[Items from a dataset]
-*-*-
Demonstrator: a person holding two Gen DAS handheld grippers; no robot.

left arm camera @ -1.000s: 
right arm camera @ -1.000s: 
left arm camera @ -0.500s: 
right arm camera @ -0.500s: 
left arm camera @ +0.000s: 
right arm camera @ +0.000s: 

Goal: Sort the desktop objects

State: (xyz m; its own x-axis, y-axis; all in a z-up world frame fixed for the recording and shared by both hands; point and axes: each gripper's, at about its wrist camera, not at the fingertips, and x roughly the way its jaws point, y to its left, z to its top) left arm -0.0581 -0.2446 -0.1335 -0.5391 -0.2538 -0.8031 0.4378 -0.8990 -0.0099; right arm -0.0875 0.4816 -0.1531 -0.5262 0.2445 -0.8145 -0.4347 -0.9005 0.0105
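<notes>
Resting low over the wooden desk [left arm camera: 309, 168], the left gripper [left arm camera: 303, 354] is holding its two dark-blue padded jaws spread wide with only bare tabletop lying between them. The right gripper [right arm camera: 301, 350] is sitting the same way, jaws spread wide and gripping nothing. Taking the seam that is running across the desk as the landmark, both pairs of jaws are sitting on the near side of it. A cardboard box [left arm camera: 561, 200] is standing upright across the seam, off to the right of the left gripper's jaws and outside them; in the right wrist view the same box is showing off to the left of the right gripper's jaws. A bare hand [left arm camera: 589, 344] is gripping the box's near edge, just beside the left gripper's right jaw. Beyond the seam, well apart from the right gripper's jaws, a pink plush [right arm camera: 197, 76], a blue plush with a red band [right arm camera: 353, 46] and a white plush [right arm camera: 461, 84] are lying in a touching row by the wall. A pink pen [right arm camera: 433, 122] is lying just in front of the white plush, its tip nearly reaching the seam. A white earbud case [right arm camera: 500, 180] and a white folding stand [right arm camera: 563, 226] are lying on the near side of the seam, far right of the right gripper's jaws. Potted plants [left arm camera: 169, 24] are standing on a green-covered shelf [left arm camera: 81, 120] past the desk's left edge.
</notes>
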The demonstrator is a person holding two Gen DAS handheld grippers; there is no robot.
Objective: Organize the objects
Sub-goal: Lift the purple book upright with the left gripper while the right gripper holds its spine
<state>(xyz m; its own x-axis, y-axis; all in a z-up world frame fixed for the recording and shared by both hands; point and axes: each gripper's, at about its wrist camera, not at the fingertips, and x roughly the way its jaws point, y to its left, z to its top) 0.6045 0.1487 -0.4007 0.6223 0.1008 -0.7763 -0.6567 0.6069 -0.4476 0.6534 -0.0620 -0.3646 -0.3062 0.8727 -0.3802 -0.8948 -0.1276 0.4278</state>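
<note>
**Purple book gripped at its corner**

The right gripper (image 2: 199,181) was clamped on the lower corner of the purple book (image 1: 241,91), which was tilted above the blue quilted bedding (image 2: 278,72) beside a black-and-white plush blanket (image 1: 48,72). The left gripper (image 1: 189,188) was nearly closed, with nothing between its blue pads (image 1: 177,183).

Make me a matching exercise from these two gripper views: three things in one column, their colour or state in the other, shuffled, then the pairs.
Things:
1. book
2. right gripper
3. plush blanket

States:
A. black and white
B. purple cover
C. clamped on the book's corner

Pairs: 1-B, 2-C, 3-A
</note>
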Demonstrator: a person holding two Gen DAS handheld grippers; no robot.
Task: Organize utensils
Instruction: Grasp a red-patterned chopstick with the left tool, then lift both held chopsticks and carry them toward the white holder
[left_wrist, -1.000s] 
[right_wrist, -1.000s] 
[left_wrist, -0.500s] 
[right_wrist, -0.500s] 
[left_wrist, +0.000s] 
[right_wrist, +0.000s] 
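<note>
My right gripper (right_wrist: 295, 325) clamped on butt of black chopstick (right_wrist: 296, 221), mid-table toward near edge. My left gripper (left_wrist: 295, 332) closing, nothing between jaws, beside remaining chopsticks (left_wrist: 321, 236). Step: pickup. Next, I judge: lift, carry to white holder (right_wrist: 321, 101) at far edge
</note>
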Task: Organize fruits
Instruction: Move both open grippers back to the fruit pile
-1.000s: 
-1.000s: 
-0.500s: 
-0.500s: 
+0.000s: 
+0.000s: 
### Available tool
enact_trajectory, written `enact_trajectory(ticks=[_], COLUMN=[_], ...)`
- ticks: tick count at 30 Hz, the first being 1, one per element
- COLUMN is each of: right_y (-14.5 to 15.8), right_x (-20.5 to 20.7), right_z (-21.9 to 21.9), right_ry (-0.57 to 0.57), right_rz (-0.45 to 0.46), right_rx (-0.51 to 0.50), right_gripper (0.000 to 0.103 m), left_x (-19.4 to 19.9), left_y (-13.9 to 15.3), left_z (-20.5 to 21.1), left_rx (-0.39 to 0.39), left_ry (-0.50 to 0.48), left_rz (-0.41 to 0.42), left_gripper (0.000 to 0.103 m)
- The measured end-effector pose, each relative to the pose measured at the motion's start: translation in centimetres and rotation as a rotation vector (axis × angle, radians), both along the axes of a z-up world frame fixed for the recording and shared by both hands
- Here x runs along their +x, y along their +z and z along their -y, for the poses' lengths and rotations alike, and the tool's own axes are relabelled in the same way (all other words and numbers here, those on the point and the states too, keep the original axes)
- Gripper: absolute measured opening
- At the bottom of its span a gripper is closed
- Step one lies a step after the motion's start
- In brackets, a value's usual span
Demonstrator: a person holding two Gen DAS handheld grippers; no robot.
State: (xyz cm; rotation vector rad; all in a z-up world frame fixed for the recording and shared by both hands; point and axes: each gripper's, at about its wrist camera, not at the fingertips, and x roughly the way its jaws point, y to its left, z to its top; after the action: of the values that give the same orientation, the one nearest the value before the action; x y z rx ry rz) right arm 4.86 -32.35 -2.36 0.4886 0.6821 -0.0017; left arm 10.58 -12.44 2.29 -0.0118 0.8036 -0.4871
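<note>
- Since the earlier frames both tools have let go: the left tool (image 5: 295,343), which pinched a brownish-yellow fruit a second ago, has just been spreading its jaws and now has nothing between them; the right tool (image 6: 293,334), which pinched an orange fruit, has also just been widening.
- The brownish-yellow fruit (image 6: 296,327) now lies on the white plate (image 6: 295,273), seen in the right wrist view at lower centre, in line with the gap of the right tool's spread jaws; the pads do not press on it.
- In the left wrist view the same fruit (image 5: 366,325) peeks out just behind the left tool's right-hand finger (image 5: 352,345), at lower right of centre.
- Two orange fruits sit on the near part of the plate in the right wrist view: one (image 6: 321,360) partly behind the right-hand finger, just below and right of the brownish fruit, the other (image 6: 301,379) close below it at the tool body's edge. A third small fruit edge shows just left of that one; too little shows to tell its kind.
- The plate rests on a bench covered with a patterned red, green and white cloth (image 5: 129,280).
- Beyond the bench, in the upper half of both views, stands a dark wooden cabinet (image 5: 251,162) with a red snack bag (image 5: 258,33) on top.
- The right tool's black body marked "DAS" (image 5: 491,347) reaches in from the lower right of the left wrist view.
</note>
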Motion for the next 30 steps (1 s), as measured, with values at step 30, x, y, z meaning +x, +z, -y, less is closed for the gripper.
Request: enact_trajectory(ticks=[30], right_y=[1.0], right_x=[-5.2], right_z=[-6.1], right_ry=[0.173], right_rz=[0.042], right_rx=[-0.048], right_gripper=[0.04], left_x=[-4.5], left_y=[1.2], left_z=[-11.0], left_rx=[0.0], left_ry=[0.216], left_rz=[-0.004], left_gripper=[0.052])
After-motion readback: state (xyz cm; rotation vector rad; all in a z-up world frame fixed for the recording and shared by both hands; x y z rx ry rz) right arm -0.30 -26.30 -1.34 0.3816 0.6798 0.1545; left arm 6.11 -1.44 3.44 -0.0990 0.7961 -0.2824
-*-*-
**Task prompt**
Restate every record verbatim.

**Solution for this problem**
Demonstrator: a person holding two Gen DAS handheld grippers; no robot.

left arm camera @ -1.000s: 
right arm camera @ -1.000s: 
left arm camera @ -0.500s: 
right arm camera @ -0.500s: 
left arm camera @ +0.000s: 
right arm camera @ +0.000s: 

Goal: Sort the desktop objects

State: (xyz m; its own x-axis, y-axis; all in a z-up world frame fixed for the recording and shared by both hands; point and axes: each gripper's, at about its wrist camera, not at the fingertips, and x roughly the way its jaws point, y to its left, z to its top) left arm -0.0581 -0.2446 -0.1335 -0.5391 -0.2538 -0.8031 0.4378 -0.8990 -0.0099; right arm -0.0875 0.4816 -0.1531 -0.5262 0.2445 -0.8145 -0.4347 -0.9005 0.0105
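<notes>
Resting low over the wooden desk [left arm camera: 309, 168], the left gripper [left arm camera: 303, 354] is holding its two dark-blue padded jaws spread wide with only bare tabletop lying between them. The right gripper [right arm camera: 301, 350] is sitting the same way, jaws spread wide and gripping nothing. Taking the seam that is running across the desk as the landmark, both pairs of jaws are sitting on the near side of it. A cardboard box [left arm camera: 561, 200] is standing upright across the seam, off to the right of the left gripper's jaws and outside them; in the right wrist view the same box is showing off to the left of the right gripper's jaws. A bare hand [left arm camera: 589, 344] is gripping the box's near edge, just beside the left gripper's right jaw. Beyond the seam, well apart from the right gripper's jaws, a pink plush [right arm camera: 197, 76], a blue plush with a red band [right arm camera: 353, 46] and a white plush [right arm camera: 461, 84] are lying in a touching row by the wall. A pink pen [right arm camera: 433, 122] is lying just in front of the white plush, its tip nearly reaching the seam. A white earbud case [right arm camera: 500, 180] and a white folding stand [right arm camera: 563, 226] are lying on the near side of the seam, far right of the right gripper's jaws. Potted plants [left arm camera: 169, 24] are standing on a green-covered shelf [left arm camera: 81, 120] past the desk's left edge.
</notes>
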The demonstrator is a person holding two Gen DAS handheld grippers; there is no robot.
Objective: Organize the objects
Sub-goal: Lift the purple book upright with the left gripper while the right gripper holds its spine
<state>(xyz m; its own x-axis, y-axis; all in a z-up world frame fixed for the recording and shared by both hands; point and axes: each gripper's, at about its wrist camera, not at the fingertips, and x roughly the way its jaws point, y to its left, z to its top) 0.6045 0.1487 -0.4007 0.6223 0.1008 -0.7763 -0.6567 0.6069 -0.4476 0.6534 -0.0620 -0.3646 -0.3062 0.8727 -0.3802 -0.8948 -0.1276 0.4278</state>
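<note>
**Purple book gripped at its corner**

The right gripper (image 2: 199,181) was clamped on the lower corner of the purple book (image 1: 241,91), which was tilted above the blue quilted bedding (image 2: 278,72) beside a black-and-white plush blanket (image 1: 48,72). The left gripper (image 1: 189,188) was nearly closed, with nothing between its blue pads (image 1: 177,183).

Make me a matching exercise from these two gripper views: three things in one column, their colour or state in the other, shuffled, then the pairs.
Things:
1. book
2. right gripper
3. plush blanket

States:
A. black and white
B. purple cover
C. clamped on the book's corner

Pairs: 1-B, 2-C, 3-A
</note>
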Demonstrator: a person holding two Gen DAS handheld grippers; no robot.
Task: Organize utensils
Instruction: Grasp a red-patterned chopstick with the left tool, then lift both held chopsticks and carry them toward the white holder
[left_wrist, -1.000s] 
[right_wrist, -1.000s] 
[left_wrist, -0.500s] 
[right_wrist, -0.500s] 
[left_wrist, +0.000s] 
[right_wrist, +0.000s] 
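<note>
My right gripper (right_wrist: 295, 325) clamped on butt of black chopstick (right_wrist: 296, 221), mid-table toward near edge. My left gripper (left_wrist: 295, 332) closing, nothing between jaws, beside remaining chopsticks (left_wrist: 321, 236). Step: pickup. Next, I judge: lift, carry to white holder (right_wrist: 321, 101) at far edge
</note>
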Task: Organize fruits
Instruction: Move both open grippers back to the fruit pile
-1.000s: 
-1.000s: 
-0.500s: 
-0.500s: 
+0.000s: 
+0.000s: 
### Available tool
enact_trajectory, written `enact_trajectory(ticks=[_], COLUMN=[_], ...)`
- ticks: tick count at 30 Hz, the first being 1, one per element
- COLUMN is each of: right_y (-14.5 to 15.8), right_x (-20.5 to 20.7), right_z (-21.9 to 21.9), right_ry (-0.57 to 0.57), right_rz (-0.45 to 0.46), right_rx (-0.51 to 0.50), right_gripper (0.000 to 0.103 m), left_x (-19.4 to 19.9), left_y (-13.9 to 15.3), left_z (-20.5 to 21.1), left_rx (-0.39 to 0.39), left_ry (-0.50 to 0.48), left_rz (-0.41 to 0.42), left_gripper (0.000 to 0.103 m)
- The measured end-effector pose, each relative to the pose measured at the motion's start: translation in centimetres and rotation as a rotation vector (axis × angle, radians), both along the axes of a z-up world frame fixed for the recording and shared by both hands
- Here x runs along their +x, y along their +z and z along their -y, for the poses' lengths and rotations alike, and the tool's own axes are relabelled in the same way (all other words and numbers here, those on the point and the states too, keep the original axes)
- Gripper: absolute measured opening
- At the bottom of its span a gripper is closed
- Step one lies a step after the motion's start
- In brackets, a value's usual span
Demonstrator: a person holding two Gen DAS handheld grippers; no robot.
State: (xyz cm; rotation vector rad; all in a z-up world frame fixed for the recording and shared by both hands; point and axes: each gripper's, at about its wrist camera, not at the fingertips, and x roughly the way its jaws point, y to its left, z to its top; after the action: of the values that give the same orientation, the one nearest the value before the action; x y z rx ry rz) right arm 4.86 -32.35 -2.36 0.4886 0.6821 -0.0017; left arm 10.58 -12.44 2.29 -0.0118 0.8036 -0.4871
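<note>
- Since the earlier frames both tools have let go: the left tool (image 5: 295,343), which pinched a brownish-yellow fruit a second ago, has just been spreading its jaws and now has nothing between them; the right tool (image 6: 293,334), which pinched an orange fruit, has also just been widening.
- The brownish-yellow fruit (image 6: 296,327) now lies on the white plate (image 6: 295,273), seen in the right wrist view at lower centre, in line with the gap of the right tool's spread jaws; the pads do not press on it.
- In the left wrist view the same fruit (image 5: 366,325) peeks out just behind the left tool's right-hand finger (image 5: 352,345), at lower right of centre.
- Two orange fruits sit on the near part of the plate in the right wrist view: one (image 6: 321,360) partly behind the right-hand finger, just below and right of the brownish fruit, the other (image 6: 301,379) close below it at the tool body's edge. A third small fruit edge shows just left of that one; too little shows to tell its kind.
- The plate rests on a bench covered with a patterned red, green and white cloth (image 5: 129,280).
- Beyond the bench, in the upper half of both views, stands a dark wooden cabinet (image 5: 251,162) with a red snack bag (image 5: 258,33) on top.
- The right tool's black body marked "DAS" (image 5: 491,347) reaches in from the lower right of the left wrist view.
</note>
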Motion for the next 30 steps (1 s), as measured, with values at step 30, x, y, z meaning +x, +z, -y, less is closed for the gripper.
Request: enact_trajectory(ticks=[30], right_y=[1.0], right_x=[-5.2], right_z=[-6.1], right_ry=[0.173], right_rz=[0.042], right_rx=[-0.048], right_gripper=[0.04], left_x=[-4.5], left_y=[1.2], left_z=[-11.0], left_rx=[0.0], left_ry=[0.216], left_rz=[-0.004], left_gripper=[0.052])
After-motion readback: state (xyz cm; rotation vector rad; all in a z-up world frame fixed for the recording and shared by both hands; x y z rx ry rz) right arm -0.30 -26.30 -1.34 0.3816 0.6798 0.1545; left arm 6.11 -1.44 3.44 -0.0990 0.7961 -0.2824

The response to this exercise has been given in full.